DeepHunter: a coverage-guided fuzz testing framework for deep neural networks

The past decade has seen the great potential of applying deep neural network (DNN) based software to safety-critical scenarios, such as autonomous driving. Similar to traditional software, DNNs could exhibit incorrect behaviors, caused by hidden defects, leading to severe accidents and losses. In this paper, we propose DeepHunter, a coverage-guided fuzz testing framework for detecting potential defects of general-purpose DNNs. To this end, we first propose a metamorphic mutation strategy to generate new semantically preserved tests, and leverage multiple extensible coverage criteria as feedback to guide the test generation.
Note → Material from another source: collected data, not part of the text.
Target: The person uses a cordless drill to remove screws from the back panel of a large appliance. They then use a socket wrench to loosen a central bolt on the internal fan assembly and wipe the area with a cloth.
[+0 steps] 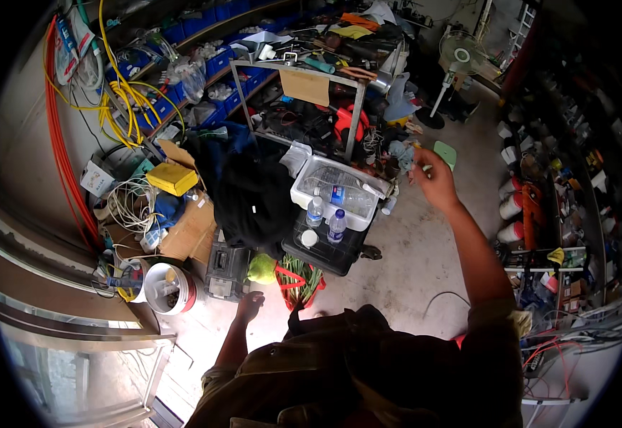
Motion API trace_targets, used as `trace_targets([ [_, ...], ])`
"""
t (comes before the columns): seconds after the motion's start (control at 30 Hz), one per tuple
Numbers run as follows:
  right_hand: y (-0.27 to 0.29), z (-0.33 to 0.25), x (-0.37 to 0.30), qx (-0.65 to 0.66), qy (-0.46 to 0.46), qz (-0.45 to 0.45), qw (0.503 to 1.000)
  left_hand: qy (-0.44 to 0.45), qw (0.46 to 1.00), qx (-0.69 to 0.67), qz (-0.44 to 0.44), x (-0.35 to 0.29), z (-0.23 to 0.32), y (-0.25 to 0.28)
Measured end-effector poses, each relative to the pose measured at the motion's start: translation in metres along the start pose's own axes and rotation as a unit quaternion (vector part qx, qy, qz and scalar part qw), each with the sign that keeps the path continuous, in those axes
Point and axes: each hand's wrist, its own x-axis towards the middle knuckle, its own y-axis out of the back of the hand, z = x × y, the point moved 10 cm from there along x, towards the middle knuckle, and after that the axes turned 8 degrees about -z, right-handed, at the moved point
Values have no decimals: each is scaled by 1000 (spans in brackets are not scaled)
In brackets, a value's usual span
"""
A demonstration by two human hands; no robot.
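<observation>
My right hand [436, 177] is raised over the floor at the right, thumb and fingers bent toward each other in a pinch. Whatever they hold, if anything, is too small to make out. Low at my left, my left hand [251, 304] hangs with loosely bent fingers and nothing seen in it. Nearest to it are a grey-black toolbox [224, 267], a yellow-green round fruit [261, 269] and a red bag of long green vegetables [298, 282]. Ahead, a white foam box [302, 195] holds clear plastic bottles. Beside it, a purple-capped bottle [336, 226] and a white round lid [309, 238] rest on a black case [327, 250].
A metal-framed bench [360, 118] piled with tools stands ahead. White buckets [166, 289], cardboard [191, 230] and a yellow box [172, 178] lie left. A standing fan [461, 55] is far right; crowded shelves [550, 258] line the right side. A green stool [445, 153] sits beyond my right hand.
</observation>
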Motion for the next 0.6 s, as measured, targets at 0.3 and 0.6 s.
trace_targets([
  [0.3,-45,46,333,-223,140,-54,963,299,911,-165,232,-103,-155,-15],
  [0.6,-119,150,517,-389,114,-193,894,412,845,-252,230,-64,-5,-157],
])
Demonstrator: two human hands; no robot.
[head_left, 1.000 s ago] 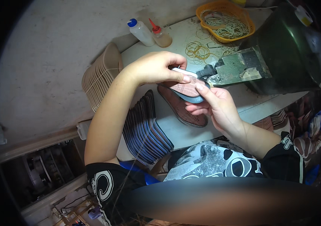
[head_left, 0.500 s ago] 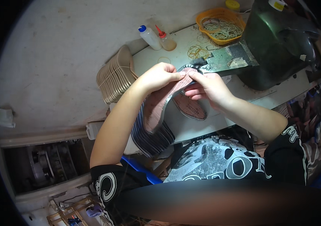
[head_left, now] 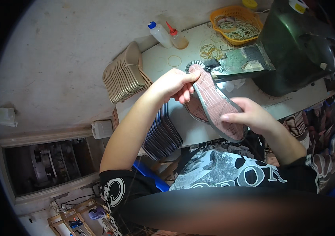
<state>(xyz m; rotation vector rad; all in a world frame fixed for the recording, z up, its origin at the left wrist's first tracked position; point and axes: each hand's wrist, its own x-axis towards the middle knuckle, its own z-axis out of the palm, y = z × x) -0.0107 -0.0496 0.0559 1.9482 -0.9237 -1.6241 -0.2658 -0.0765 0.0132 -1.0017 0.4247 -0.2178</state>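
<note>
A pinkish-brown insole (head_left: 214, 96) with a dark edge slants between my two hands. My left hand (head_left: 177, 86) pinches its far part between thumb and curled fingers, beside the pleated, pale-and-dark rim. My right hand (head_left: 252, 114) grips the near, broad end, thumb on top and fingers underneath. The far end of the insole meets the small black head of a dark green machine (head_left: 293, 51); whether they touch is hard to tell. Beneath it, a second insole (head_left: 197, 109) lies on the white table (head_left: 165, 59), partly covered.
Left of my hands stand a tan insole stack (head_left: 126, 74) and a dark insole stack (head_left: 161, 133). Farther back are a blue-capped bottle (head_left: 160, 35), a red-tipped bottle (head_left: 178, 39), loose rubber bands (head_left: 210, 52) and an orange basket (head_left: 218, 26) of bands.
The insole has swung round, its broad end moving from lower left to lower right. My right hand has shifted from the far end down to the broad end; my left still pinches the far part.
</note>
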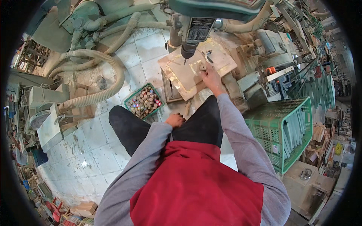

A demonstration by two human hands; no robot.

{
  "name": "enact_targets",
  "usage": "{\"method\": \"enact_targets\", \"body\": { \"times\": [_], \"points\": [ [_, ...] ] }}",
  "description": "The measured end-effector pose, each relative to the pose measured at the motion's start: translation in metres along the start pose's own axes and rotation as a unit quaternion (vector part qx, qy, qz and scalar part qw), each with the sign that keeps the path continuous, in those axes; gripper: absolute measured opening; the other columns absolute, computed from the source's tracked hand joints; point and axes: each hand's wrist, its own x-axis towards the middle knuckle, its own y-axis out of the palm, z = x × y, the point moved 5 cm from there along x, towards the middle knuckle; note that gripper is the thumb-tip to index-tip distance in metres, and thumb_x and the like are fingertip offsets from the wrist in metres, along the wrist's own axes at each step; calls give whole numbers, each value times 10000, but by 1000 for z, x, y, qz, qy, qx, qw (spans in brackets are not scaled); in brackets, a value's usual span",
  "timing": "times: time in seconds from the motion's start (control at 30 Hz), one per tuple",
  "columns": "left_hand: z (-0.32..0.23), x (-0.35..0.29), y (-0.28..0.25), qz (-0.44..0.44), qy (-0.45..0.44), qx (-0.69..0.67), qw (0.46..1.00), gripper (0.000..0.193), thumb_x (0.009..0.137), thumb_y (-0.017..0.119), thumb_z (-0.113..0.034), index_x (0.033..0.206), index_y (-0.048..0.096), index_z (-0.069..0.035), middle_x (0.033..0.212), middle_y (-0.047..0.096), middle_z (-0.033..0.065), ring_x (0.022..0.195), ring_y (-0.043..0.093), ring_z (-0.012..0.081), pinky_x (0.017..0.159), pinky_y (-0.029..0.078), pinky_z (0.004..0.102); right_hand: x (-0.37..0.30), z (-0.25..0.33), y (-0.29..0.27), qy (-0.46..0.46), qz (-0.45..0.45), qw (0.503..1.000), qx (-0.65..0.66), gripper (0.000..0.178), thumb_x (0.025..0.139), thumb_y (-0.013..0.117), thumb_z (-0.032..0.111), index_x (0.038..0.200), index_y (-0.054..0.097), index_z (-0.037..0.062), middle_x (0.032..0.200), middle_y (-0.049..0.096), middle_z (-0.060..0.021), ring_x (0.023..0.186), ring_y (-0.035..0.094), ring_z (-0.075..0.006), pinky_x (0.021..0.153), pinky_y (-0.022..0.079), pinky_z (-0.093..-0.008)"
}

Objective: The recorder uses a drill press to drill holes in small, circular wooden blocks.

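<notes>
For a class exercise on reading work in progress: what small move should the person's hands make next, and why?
Probably slide the small wooden piece left until it sits under the drill bit. The right hand holds it on the wooden board, a little to the bit's right; the left hand rests on the thigh.

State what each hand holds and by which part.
The right hand grips a small round wooden piece by its near side on the drill table. The left hand rests closed on the lap; any contents are hidden.
</notes>
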Motion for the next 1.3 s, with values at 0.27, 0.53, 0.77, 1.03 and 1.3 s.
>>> {"method": "enact_targets", "body": {
  "times": [0.27, 0.53, 0.77, 1.03, 1.3],
  "points": [
    [4, -2, 15, -159, 12, -29, 987, 319, 904, 495, -391, 931, 702, -151, 888, 710, 102, 922, 659, 331, 728, 556, 457, -6, 7, 13, 6, -111, 993, -35, 437, 865, 610, 272, 1275, 542, 134, 1063, 578, -199, 903, 621, -410, 790, 504, -500],
    [0, -6, -3, -113, -82, -74, 987, 342, 897, 521, -388, 1045, 711, -145, 978, 703, 161, 903, 676, 363, 761, 546, 461, -15, 42, 64, -180, -114, 976, -40, 379, 838, 634, 171, 1214, 631, 122, 1021, 604, -155, 828, 612, -314, 748, 497, -389],
    [25, -46, -122, -599, -112, -205, 766, 187, 823, 692, -219, 915, 682, -57, 802, 640, 151, 772, 594, 365, 732, 480, 460, -12, 19, -7, 30, -204, 903, 376, 224, 966, 549, 172, 1089, 643, 11, 793, 584, -17, 697, 525, -109, 648, 447, -261],
    [56, -27, -228, -599, -38, -147, 786, 495, 748, 769, -296, 1173, 637, -79, 1076, 655, 116, 1051, 566, 316, 924, 426, 415, 119, 126, -253, -158, -249, 770, 566, 364, 1002, 484, 385, 1066, 588, 42, 769, 602, -50, 701, 568, -160, 705, 489, -333],
    [58, 6, -221, -484, -113, -149, 855, 668, 702, 803, -424, 1278, 592, -160, 1222, 608, 55, 1253, 458, 285, 1071, 216, 565, 158, 172, -273, -192, -163, 836, 488, 361, 1002, 479, 379, 1077, 593, 44, 793, 609, -49, 715, 575, -158, 707, 492, -329]
  ]
}}
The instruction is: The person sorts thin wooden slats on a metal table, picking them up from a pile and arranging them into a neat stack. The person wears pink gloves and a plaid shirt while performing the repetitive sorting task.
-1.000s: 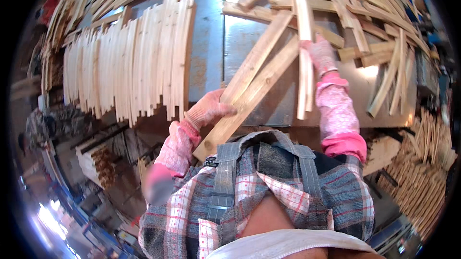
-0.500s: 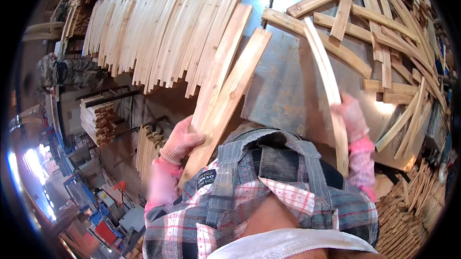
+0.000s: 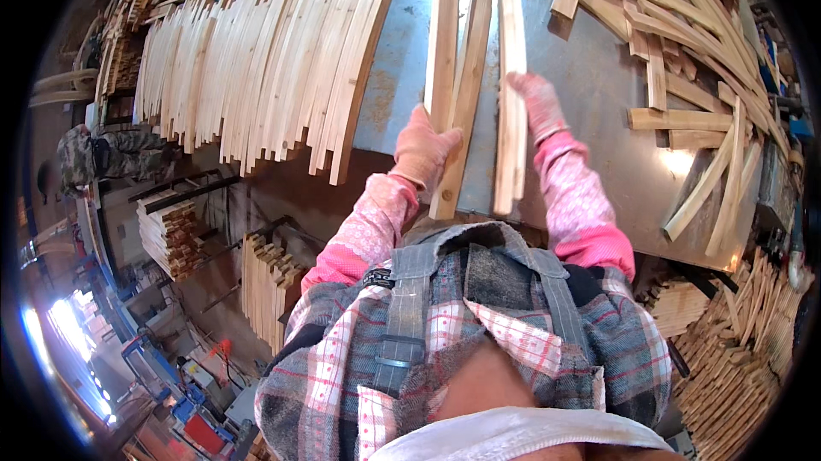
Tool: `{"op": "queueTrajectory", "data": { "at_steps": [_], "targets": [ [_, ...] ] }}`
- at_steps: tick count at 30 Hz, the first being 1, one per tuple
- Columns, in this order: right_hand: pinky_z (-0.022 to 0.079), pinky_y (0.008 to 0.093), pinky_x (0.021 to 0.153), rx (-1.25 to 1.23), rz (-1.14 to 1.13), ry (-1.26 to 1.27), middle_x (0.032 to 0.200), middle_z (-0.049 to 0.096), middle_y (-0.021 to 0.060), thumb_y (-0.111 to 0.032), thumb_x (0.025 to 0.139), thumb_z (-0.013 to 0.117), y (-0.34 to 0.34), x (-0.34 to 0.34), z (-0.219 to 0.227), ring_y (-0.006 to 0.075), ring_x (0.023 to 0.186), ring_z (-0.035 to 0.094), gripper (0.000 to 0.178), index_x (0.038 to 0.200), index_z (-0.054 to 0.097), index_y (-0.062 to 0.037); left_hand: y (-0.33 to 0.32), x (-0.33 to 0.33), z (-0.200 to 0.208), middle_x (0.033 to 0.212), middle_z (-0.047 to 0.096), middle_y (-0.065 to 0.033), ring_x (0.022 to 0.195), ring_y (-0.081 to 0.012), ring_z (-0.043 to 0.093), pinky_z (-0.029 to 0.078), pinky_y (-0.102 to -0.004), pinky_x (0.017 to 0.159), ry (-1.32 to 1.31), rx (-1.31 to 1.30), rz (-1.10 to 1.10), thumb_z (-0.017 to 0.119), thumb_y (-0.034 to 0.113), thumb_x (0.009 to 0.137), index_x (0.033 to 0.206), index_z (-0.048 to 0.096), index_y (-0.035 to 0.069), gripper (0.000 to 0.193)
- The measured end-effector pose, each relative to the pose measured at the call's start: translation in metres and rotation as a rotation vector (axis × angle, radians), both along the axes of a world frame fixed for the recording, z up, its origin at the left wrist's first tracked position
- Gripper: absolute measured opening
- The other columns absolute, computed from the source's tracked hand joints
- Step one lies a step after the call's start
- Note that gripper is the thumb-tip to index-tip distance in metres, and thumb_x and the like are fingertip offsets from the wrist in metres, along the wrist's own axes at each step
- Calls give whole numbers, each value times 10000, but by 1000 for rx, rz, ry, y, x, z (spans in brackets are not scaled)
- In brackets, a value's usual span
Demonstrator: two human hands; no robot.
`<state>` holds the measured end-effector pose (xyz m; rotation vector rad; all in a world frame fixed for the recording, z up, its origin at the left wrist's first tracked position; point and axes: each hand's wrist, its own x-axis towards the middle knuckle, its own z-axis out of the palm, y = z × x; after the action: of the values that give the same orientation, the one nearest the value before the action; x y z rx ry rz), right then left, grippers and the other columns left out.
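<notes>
My left hand [image 3: 425, 150], in a worn pinkish glove, is closed around two pale wooden slats: a longer slat [image 3: 442, 33] reaches up over the table, and a shorter slat [image 3: 464, 102] leans beside it with its near end toward my body. On the other side, my right hand [image 3: 538, 107], also gloved, grips the right edge of a pale wooden strip [image 3: 510, 144], held nearly upright in the picture. A narrow gap separates this strip from the left pair. All of them are over the metal table [image 3: 590, 170].
A row of slats [image 3: 256, 67] lies side by side at the left. Loose strips [image 3: 676, 16] are heaped crosswise at the right. Stacked slats stand on a rack [image 3: 168, 234] lower left, with another stack [image 3: 265, 290] beside it. More strips [image 3: 735, 358] are piled lower right.
Both hands have moved forward over the table and closer together, bringing their slats with them. The left pair swung from a slant to nearly upright; the right strip came leftward.
</notes>
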<state>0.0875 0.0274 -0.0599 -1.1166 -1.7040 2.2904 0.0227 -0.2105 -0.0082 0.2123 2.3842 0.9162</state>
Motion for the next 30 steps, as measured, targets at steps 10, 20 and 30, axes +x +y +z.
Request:
{"op": "queueTrajectory", "data": {
  "at_steps": [10, 20, 30],
  "targets": [
    [548, 253, 816, -211, -226, 149, 1156, 690, 97, -91, 874, 775, -37, 38, 9, 150, 942, 669, 530, 1358, 602, 35, -67, 43, 0, 1117, 711, -209, 1075, -401, 670, 531, -446, 917, -84, -64, -138, 678, 362, 916, 1150, 662, 65, 378],
    [526, 394, 935, 312, 265, -221, 1127, 716, 229, -387, 895, 722, -111, -72, 2, 325, 1077, 695, 580, 1263, 631, 52, -89, 41, -34, 1199, 690, -226, 1136, -372, 663, 514, -425, 989, 34, 180, 75, 682, 320, 942, 1311, 615, -4, 495],
    [479, 478, 1042, 910, 591, -329, 1271, 650, 290, -470, 882, 684, -99, -49, 42, 434, 1223, 606, 651, 1298, 601, 23, -19, -1, 8, 1351, 563, -289, 1243, -440, 595, 496, -485, 1045, -23, -165, 23, 772, 365, 796, 1577, 190, -2, 1041]
  ]
}}
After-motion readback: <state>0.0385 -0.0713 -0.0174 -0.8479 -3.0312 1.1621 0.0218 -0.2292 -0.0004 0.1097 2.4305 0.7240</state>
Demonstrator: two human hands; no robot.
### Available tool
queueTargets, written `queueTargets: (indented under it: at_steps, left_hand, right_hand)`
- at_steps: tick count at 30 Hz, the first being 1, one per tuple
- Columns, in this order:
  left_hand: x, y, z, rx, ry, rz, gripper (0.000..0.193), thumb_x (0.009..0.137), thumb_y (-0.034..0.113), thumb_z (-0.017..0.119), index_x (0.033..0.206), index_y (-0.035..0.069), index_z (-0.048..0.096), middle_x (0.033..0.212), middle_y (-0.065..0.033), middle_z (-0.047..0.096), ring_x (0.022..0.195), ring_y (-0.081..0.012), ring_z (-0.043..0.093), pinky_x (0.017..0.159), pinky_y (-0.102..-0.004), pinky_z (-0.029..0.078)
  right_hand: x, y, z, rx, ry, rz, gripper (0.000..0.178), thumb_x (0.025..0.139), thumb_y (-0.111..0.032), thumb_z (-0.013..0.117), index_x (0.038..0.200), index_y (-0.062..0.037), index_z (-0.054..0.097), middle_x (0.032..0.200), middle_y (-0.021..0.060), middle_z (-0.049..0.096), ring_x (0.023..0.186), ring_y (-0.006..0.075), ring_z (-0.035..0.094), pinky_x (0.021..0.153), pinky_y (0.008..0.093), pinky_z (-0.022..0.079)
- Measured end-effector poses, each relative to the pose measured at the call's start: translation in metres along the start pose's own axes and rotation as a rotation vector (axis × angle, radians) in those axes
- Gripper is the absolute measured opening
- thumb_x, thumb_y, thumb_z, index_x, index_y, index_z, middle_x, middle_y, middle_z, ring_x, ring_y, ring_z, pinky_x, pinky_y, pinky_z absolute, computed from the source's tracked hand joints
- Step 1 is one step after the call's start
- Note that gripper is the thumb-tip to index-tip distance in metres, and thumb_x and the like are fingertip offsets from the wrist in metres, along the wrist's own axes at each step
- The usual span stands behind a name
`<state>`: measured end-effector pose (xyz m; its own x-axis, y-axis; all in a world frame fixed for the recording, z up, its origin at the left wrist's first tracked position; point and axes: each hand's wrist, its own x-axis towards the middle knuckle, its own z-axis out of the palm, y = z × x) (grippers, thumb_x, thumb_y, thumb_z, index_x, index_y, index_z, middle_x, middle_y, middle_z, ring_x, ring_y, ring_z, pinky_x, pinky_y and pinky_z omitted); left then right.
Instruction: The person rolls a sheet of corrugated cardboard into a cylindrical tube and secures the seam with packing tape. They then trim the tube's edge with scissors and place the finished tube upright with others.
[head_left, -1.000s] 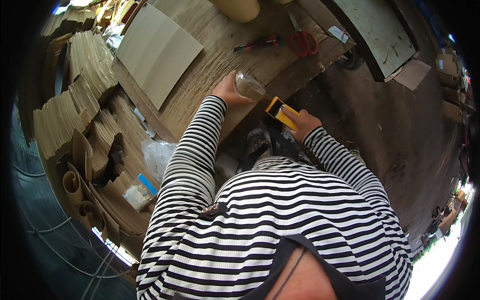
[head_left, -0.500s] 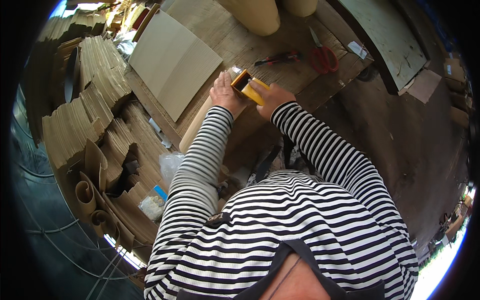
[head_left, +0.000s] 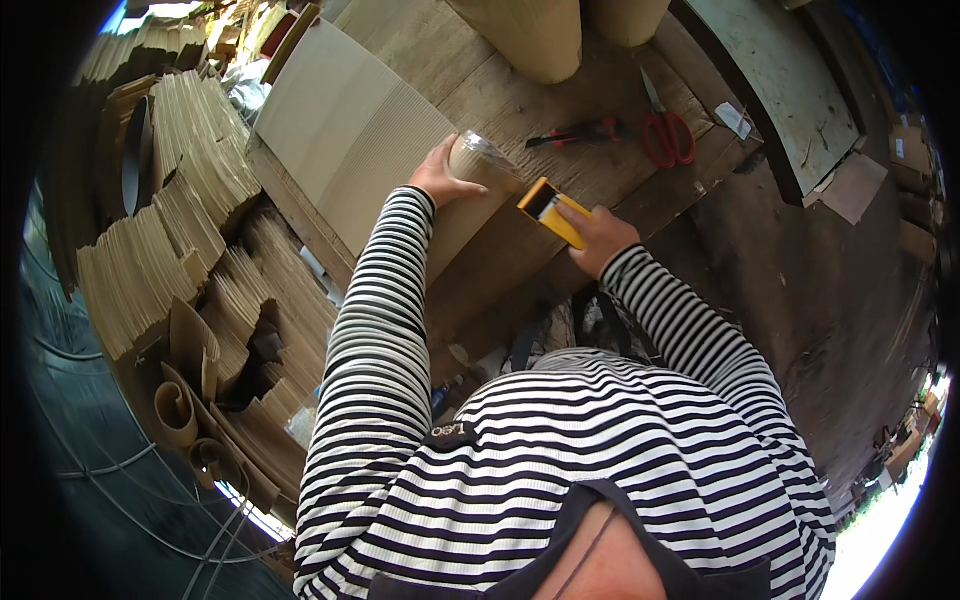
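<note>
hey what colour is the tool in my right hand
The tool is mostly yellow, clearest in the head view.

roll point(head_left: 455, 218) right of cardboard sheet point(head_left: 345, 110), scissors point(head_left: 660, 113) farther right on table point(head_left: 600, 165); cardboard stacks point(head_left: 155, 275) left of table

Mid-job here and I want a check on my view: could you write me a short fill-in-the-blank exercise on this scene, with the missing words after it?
1. The right hand holds a boxy tool whose main colour is ____.
2. The cardboard roll, with clear plastic at its end, is held by the person's ____ hand.
3. The scissors lying on the wooden table have handles coloured ____.
4. The pattern on the black-and-white sleeves is ____.

Missing words: yellow; left; red; striped.
</note>
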<state>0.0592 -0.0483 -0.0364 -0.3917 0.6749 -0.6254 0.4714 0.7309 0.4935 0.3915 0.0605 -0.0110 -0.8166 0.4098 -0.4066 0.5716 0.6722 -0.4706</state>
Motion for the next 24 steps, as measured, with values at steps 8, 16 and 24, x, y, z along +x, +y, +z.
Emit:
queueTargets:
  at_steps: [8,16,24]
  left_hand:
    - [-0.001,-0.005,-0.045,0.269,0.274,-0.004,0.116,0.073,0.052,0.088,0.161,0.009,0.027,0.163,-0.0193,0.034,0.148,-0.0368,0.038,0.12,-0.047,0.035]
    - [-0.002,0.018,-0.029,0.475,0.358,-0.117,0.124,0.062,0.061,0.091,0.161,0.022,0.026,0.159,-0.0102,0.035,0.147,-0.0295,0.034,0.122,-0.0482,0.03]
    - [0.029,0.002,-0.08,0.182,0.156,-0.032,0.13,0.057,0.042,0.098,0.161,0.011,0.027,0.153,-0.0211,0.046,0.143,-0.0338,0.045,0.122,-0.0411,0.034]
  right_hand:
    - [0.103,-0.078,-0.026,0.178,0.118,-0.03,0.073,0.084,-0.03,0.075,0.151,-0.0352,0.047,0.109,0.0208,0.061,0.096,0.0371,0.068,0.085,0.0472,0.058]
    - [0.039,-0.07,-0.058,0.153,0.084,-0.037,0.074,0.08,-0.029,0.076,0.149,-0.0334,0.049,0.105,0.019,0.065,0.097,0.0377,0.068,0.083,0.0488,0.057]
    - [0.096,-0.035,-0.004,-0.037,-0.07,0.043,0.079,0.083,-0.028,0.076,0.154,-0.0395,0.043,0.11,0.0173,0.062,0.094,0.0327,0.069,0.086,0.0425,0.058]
We further propose a seed selection strategy that combines both diversity-based and recency-based seed selection. We implement and incorporate 5 existing testing criteria and 4 seed selection strategies in DeepHunter. Large-scale experiments demonstrate that (1) our metamorphic mutation strategy is useful to generate new valid tests with the same semantics as the original seed, by up to a 98% validity ratio; (2) the diversity-based seed selection generally weighs more than recency-based seed selection in boosting the coverage and in detecting defects; (3) DeepHunter outperforms the state of the arts by coverage as well as the quantity and diversity of defects identified; (4) guided by corner-region based criteria, DeepHunter is useful to capture defects during the DNN quantization for platform migration.

[1]  Yoshua Bengio,et al.  BinaryNet: Training Deep Neural Networks with Weights and Activations Constrained to +1 or -1 , 2016, ArXiv.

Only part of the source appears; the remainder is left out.